それのキッカケが、浜岡原発の事故らしいことは時系列で考えれば予想が付きます。

まず、事故を起こした中部電力の浜岡原発の対策を見てみましょう。
とはいえ、以下の記事から先のリンクが見れませんでした。

「週刊文春」2011年6月9日号 福島原発「内部文書」入手!非常時冷却システムを撤去した勝俣会長

組織がなくなったとはいえ削除するとは、よほど後ろめたい資料なんですね。
(それにしても、ここでは文春が良い仕事してるなあ)
そこで、引用文に残っている以下のURLから推定します。

8年前に外されたのは本当に「最後の砦」だったのか。 [その他もろもろ]

この中に、以下の記述がありました。
ーーーーーーーーーーーーーーーーーーーーーーここから
中部電力株式会社浜岡原子力発電所1号機における配管破断事故について(最終報告書)
この事故報告書で再発防止策に触れた54ページ、項目7.2「余熱除去系蒸気凝縮系配管に対する措置」に、
こういう記述があります。

>蒸気凝縮系はこれまで運転実績がないこと、当該系統を用いなくても主蒸気逃がし安全弁及び
原子炉隔離時冷却系によって原子炉の崩壊熱の除去が可能であること、また最近のプラントでは設置されて
いないこと、さらにはリスク評価により蒸気凝縮系を設置している場合と撤去した場合にリスクが、
ほぼ同等であるという結果が得られていることから、当院としては、事業者が再発防止対策として当該機の
余熱除去系蒸気凝縮系配管を撤去することは妥当なものと判断する。
ーーーーーーーーーーーーーーーーーーーーーーここまで

つまり、「安全装置で事故が起きたから、安全のために、安全装置を撤去してもいいよ。
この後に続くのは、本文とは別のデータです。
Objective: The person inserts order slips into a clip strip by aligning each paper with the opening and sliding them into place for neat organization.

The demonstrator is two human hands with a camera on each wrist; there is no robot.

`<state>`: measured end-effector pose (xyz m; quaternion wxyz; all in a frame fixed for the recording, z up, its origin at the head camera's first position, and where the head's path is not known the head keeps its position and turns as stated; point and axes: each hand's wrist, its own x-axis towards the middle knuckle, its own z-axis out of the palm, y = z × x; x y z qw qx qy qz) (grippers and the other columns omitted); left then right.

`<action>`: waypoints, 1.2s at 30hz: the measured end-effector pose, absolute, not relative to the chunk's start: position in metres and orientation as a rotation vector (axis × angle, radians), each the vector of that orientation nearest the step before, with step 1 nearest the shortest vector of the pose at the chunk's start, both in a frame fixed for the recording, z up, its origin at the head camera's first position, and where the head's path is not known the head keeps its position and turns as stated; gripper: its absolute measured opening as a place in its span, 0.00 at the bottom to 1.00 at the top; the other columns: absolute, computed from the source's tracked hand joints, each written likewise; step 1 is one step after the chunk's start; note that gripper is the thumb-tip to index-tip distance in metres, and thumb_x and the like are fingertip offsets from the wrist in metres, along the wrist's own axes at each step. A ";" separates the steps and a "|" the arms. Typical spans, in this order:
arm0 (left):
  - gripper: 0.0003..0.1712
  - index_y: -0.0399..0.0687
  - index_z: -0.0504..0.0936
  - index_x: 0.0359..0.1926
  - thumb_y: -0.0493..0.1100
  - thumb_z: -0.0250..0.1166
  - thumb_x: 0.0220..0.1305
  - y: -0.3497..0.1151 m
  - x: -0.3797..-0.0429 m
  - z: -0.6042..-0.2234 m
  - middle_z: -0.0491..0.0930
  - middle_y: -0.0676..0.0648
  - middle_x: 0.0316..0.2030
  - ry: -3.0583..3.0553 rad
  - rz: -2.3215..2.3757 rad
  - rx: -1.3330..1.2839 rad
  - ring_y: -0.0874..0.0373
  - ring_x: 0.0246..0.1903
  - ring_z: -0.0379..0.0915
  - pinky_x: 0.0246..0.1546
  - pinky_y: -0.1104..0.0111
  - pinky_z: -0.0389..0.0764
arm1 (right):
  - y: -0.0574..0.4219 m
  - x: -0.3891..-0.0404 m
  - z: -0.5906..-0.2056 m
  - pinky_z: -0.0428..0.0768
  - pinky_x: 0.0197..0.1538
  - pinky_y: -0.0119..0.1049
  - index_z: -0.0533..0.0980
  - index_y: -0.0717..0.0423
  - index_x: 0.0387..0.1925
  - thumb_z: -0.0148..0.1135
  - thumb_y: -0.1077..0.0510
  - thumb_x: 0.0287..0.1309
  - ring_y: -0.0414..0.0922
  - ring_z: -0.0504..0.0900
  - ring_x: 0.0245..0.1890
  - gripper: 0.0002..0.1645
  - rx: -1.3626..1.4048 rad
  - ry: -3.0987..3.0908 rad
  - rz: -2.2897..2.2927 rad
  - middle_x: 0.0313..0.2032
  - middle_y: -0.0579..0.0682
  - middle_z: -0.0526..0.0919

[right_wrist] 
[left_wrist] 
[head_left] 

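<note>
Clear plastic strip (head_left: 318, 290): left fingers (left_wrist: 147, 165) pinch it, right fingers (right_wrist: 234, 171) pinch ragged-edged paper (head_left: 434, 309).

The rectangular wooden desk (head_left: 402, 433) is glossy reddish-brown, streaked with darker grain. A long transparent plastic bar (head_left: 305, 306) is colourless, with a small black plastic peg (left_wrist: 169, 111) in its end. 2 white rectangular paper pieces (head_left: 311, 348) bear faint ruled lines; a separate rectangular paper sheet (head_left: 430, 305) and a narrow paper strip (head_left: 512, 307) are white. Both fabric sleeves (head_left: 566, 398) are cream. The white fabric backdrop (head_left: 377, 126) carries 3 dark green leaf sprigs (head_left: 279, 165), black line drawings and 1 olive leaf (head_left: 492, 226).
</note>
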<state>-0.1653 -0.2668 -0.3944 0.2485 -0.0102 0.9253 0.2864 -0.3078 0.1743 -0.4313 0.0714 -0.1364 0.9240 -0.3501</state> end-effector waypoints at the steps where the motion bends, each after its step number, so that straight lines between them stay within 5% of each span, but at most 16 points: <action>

」ということ??
なんという事でしょうか!!
「リスクがほぼ同等」が、まったくでたらめなのは、福島の事故が証明しています。
さすがに、そのまま長時間の電源喪失では冷却能力不足になると思った人がいるのでしょう。
これを補強するために、あの「外部停電喪失は最悪30分」神話が構築され、
後に文書化されたと推定します。

ところで、福島第1の3号機はECCSが起動していたって、皆さん知っていましたか?
(でも、それを誤操作で止めてしまったらしいのですが・・・)
つまり、福島第一ではECCSは撤去していなかったと思われます。

しかし、運用手順は変更されていてECCS起動せずに、まずIC/RCICで冷却する様に
なっていたと考えられます。
そして、1~3号機で本当にECCSを起動したいと思った時に、必要な直流電源が喪失
していて、起動できなかったのです。


これは、運用手順の改悪としか言い様が無いでしょう。
電源が有るうちに起動しておけば、あとは自力で発電して動けたはずですから。